■ PROBLEM DESCRIPTION ■
Transcribe the listing verbatim. Do not carry over any pictures.

■ DATASET EXTRACT ■
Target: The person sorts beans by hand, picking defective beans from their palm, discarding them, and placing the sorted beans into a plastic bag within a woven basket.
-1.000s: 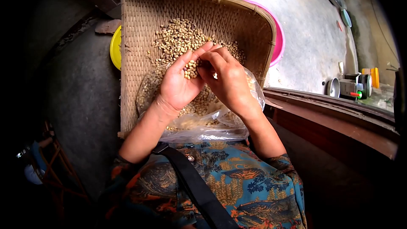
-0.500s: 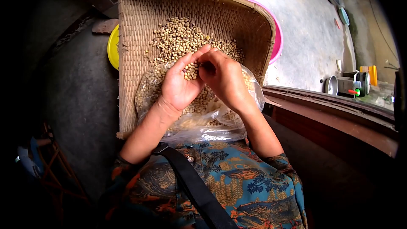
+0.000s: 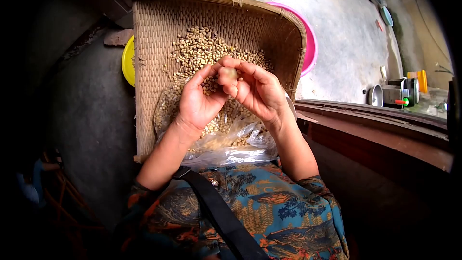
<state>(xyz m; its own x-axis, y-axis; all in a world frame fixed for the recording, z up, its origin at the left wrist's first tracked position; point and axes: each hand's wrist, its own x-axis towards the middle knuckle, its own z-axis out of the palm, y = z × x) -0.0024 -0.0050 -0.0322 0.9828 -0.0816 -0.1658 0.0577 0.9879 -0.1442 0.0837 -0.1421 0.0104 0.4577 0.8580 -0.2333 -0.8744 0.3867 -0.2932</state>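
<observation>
My left hand (image 3: 195,106) is cupped, palm up, over the woven bamboo basket (image 3: 153,72), with some beans (image 3: 209,85) in its palm. Against it, my right hand (image 3: 262,89) is turned with the palm partly up and its fingers curled. Its fingertips are smeared by motion around something small and pale that I cannot make out. Tan and dark brown loose beans (image 3: 199,43) lie spread in the basket beyond my hands. Under my wrists rests a clear plastic bag (image 3: 231,154) with more beans in it, close to my body.
A pink basin (image 3: 310,43) shows behind the basket's right side, a yellow basin (image 3: 128,62) at its left. To the right runs a wooden sill (image 3: 365,130). Past it stand a metal bowl (image 3: 376,96) and other household items. A brick (image 3: 118,37) lies on the floor.
My right hand has rolled from back-up to palm partly up, showing its curled fingers. My left hand stays cupped around beans. The view has shifted slightly.
</observation>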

■ COMPLETED TASK ■
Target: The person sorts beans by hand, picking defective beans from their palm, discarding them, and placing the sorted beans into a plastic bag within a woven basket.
-1.000s: 
-0.500s: 
+0.000s: 
<state>(xyz m; its own x-axis, y-axis; all in a world frame fixed for the recording, z up, its origin at the left wrist's first tracked position; point and axes: each hand's wrist, its own x-axis towards the middle knuckle, its own z-axis out of the palm, y = z × x) -0.0024 -0.0050 -0.0322 0.9828 -0.0816 -0.1658 0.0577 0.9879 -0.1442 0.0837 -0.1421 0.0104 0.4577 0.8580 -0.2333 -0.8744 0.3867 -0.2932</state>
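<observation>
My left hand (image 3: 195,106) is cupped, palm up, over the woven bamboo basket (image 3: 153,72), with some beans (image 3: 209,85) in its palm. Against it, my right hand (image 3: 262,89) is turned with the palm partly up and its fingers curled. Its fingertips are smeared by motion around something small and pale that I cannot make out. Tan and dark brown loose beans (image 3: 199,43) lie spread in the basket beyond my hands. Under my wrists rests a clear plastic bag (image 3: 231,154) with more beans in it, close to my body.
A pink basin (image 3: 310,43) shows behind the basket's right side, a yellow basin (image 3: 128,62) at its left. To the right runs a wooden sill (image 3: 365,130). Past it stand a metal bowl (image 3: 376,96) and other household items. A brick (image 3: 118,37) lies on the floor.
My right hand has rolled from back-up to palm partly up, showing its curled fingers. My left hand stays cupped around beans. The view has shifted slightly.
</observation>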

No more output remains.